The details of one or more embodiments of the invention are set
forth in the accompanying drawings and the description below. Other
features, objects, and advantages of the invention will be apparent
from the description and drawings, and from the claims.
BRIEF DESCRIPTION OF THE DRAWINGS
FIG. 1A shows a flowchart of an example method for organizing and
using names identifying sounds.
FIG. 1B shows a flowchart of an example method for organizing names
identifying sounds into a hierarchical structure.
FIG. 2 is an example hierarchical structure for organizing names
identifying sounds.
FIG. 3 is an example hierarchical structure for identifying
available audio representations of sounds.
FIG. 4 shows a flowchart of an example method for substituting
available audio representations of sounds for unavailable
representations of sounds.
FIG. 5 is another example hierarchical structure for identifying an
available audio representation of one or more sounds.
FIG. 6 is an example hierarchical structure 600 for identifying all
available audio representations of sounds.
FIG. 7 is a dataflow diagram describing an example system for
organizing and using names identifying sounds.
FIG. 8 shows a schematic diagram of an example computer system.
Like reference symbols in the various drawings indicate like
elements.
DETAILED DESCRIPTION
FIG. 1A shows a flowchart of an example method 100 for organizing
and using names identifying sounds. For convenience, the method 100
will be described with reference to a system that performs the
method 100. The system (e.g., a computer and an application),
receives 105 one or more names or sound identifies (e.g., "sound
IDs") identifying one or more sounds. A sound ID can represent one
or more qualities of a sound regardless of how the sound is
generated (e.g., played live, sampled, or synthesized). For
example, a quality of a sound can be a name of a family of
instruments that an instrument making the sound belongs to. Thus, a
quality of a flute sound could be "woodwind" because flutes belong
to the woodwind family. The qualities of a sound can be used to
distinguish different types of sounds using one or more descriptive
elements (e.g., "woodwind").
For example, qualities of musical instruments in the woodwind
family can be described beginning with the element "woodwind".
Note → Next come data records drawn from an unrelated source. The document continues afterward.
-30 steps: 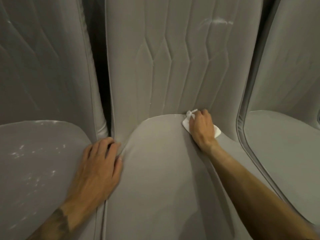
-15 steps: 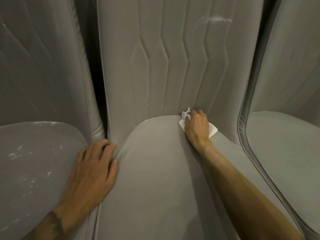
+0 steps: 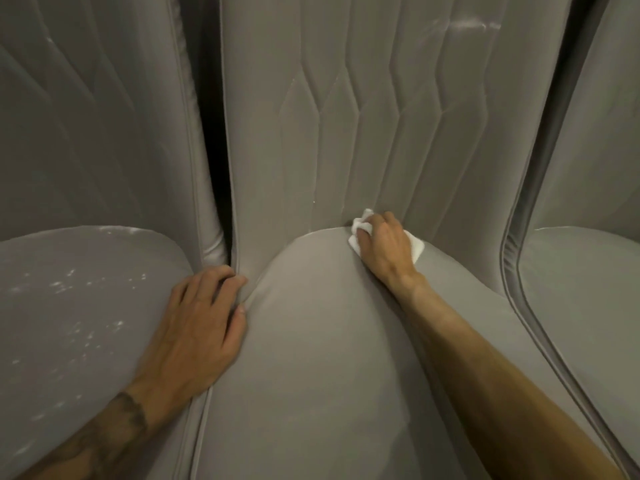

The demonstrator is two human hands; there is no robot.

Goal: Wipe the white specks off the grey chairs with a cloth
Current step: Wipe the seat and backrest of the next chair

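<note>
Three grey upholstered chairs stand side by side. On the middle chair (image 3: 311, 358), my right hand (image 3: 384, 251) grips a crumpled white cloth (image 3: 360, 225) and presses it into the crease where the seat meets the quilted backrest. My left hand (image 3: 197, 327) rests flat with fingers spread on the left edge of the middle seat, in the gap beside the left chair (image 3: 69, 341). White specks (image 3: 79, 327) dot the left chair's seat. A white smear (image 3: 474, 25) shows high on the middle backrest.
The right chair (image 3: 588, 306) has a piped edge running close beside my right forearm. A dark narrow gap (image 3: 216, 174) separates the left and middle backrests.
My right hand has slid the cloth a little to the left along the seat crease. My left hand stays on the seat edge. The view has shifted slightly.
</note>
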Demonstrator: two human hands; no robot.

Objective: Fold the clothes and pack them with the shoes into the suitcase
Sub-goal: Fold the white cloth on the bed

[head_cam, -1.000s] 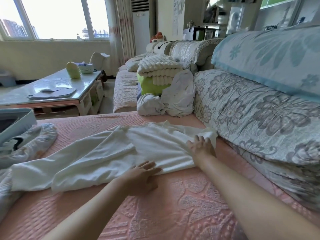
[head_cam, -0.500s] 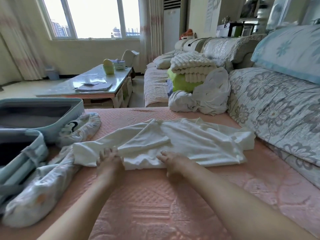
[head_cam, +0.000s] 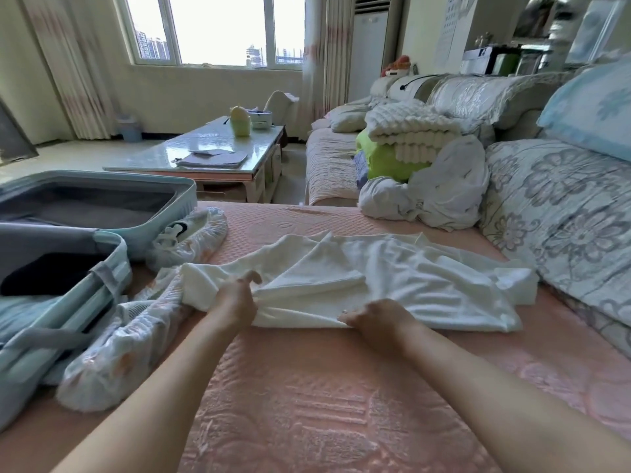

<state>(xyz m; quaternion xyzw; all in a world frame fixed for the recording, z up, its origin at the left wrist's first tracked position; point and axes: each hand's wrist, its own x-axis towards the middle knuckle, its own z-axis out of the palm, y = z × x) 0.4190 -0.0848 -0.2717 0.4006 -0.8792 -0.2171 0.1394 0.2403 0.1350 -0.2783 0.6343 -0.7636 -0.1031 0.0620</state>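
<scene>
Bright window (head_cam: 218,29), curtains (head_cam: 68,63), glass-topped coffee table (head_cam: 208,155), perhaps air conditioner (head_cam: 370,46)

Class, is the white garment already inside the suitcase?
No, the white garment lies on the pink cover beside the open suitcase.

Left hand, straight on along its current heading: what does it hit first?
The left hand grips the white garment; straight on it meets more of that garment's folds, then probably the pink cover.

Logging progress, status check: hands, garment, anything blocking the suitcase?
Both gripping: left hand, right hand on white garment near edge. Open suitcase at left. In between, patterned cloth.
</scene>
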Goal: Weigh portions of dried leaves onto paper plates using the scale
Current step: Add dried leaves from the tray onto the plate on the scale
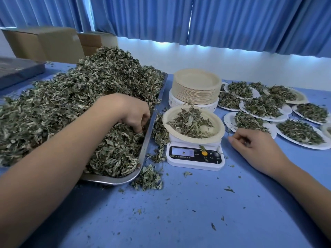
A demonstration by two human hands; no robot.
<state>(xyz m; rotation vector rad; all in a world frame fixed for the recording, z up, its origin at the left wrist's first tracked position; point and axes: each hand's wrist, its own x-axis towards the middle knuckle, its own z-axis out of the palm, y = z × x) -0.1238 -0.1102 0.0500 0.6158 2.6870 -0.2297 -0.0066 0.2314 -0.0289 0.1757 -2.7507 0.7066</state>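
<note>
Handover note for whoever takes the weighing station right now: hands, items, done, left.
Left hand: fingers curled into the dried leaves in the metal tray, taking a pinch.
Right hand: idle, loosely curled on the table right of the scale, holding nothing.
Plate on scale: partly filled; display too blurred to read.
Done: several filled plates at right.
Left: top up this plate, set it aside, take the next from the empty stack.
</note>
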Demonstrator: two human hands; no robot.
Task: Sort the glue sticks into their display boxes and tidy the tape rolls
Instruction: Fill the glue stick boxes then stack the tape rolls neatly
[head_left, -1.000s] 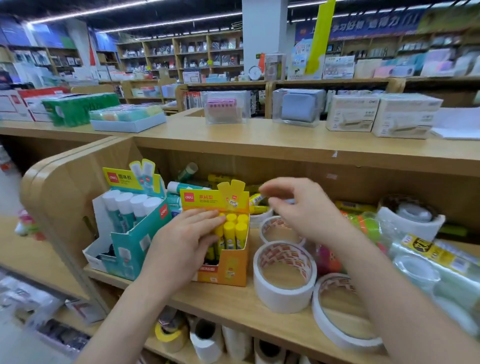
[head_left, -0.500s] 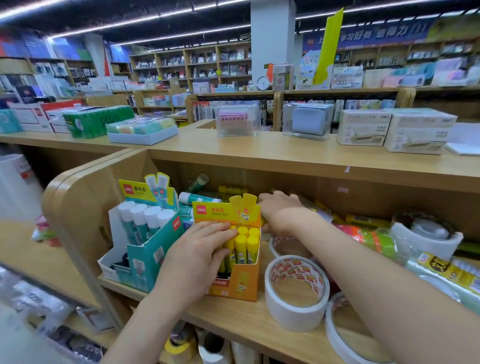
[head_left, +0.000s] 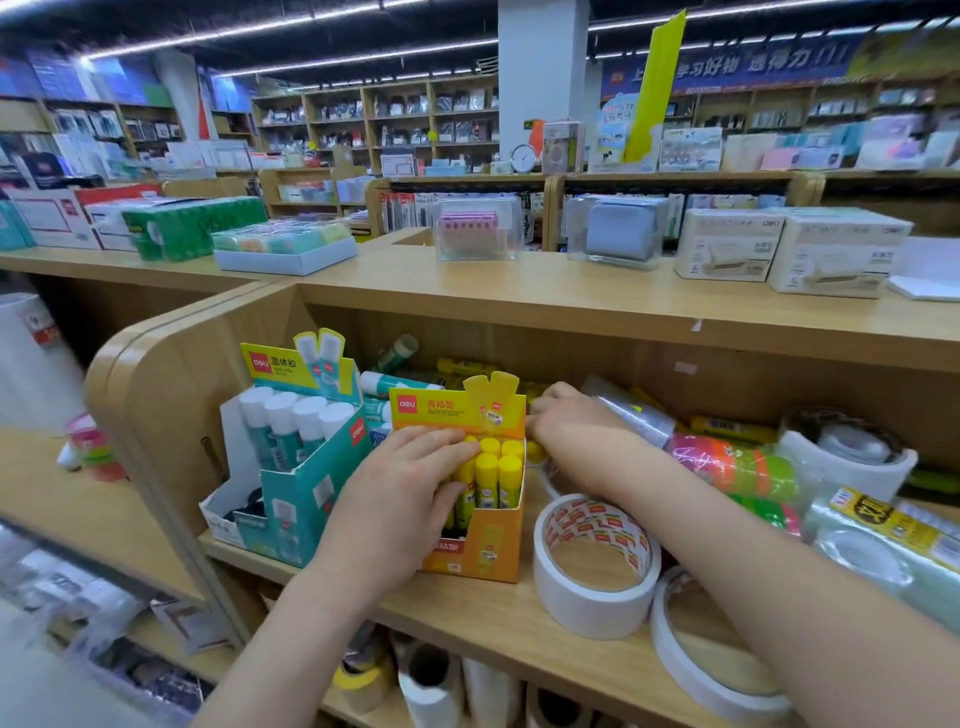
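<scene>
An orange-yellow display box (head_left: 483, 551) stands on the shelf and holds several yellow-capped glue sticks (head_left: 493, 467). My left hand (head_left: 405, 499) lies over its left sticks, fingers across the caps and thumb against their fronts. Left of it, a teal display box (head_left: 311, 483) holds white-capped glue sticks (head_left: 296, 410). My right hand (head_left: 566, 415) is deep in the shelf behind the yellow box's header card, which hides its fingertips. Loose yellow glue sticks (head_left: 462, 366) and a green one (head_left: 400, 351) lie at the back. A white tape roll (head_left: 592, 582) stands right of the box.
A wider flat tape roll (head_left: 701, 670) lies at the shelf's front edge. Neon tape rolls in wrap (head_left: 737, 467), a white tub (head_left: 852, 457) and packed clear tape (head_left: 883, 540) crowd the right. The upper shelf board (head_left: 571, 306) overhangs closely. More rolls sit on the shelf below (head_left: 363, 680).
My right hand has gone from above the tape rolls to the back of the shelf, behind the yellow box. My left hand has stayed on the yellow sticks.
</scene>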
Qualities of individual instruments within a family of musical
instruments can also be described using an element representing the
name of the individual instrument. For example, a flute, which is a
musical instrument in the woodwind family, can be described
beginning with the element "woodwind" followed by the element
"flute". In some implementations, a sound ID uses a Unicode string
to describe a sound including one or more elements, by separating
each element using a period. For example, a sound ID for a flute
could read "woodwind.flute". Thus, the sound ID "woodwind.flute"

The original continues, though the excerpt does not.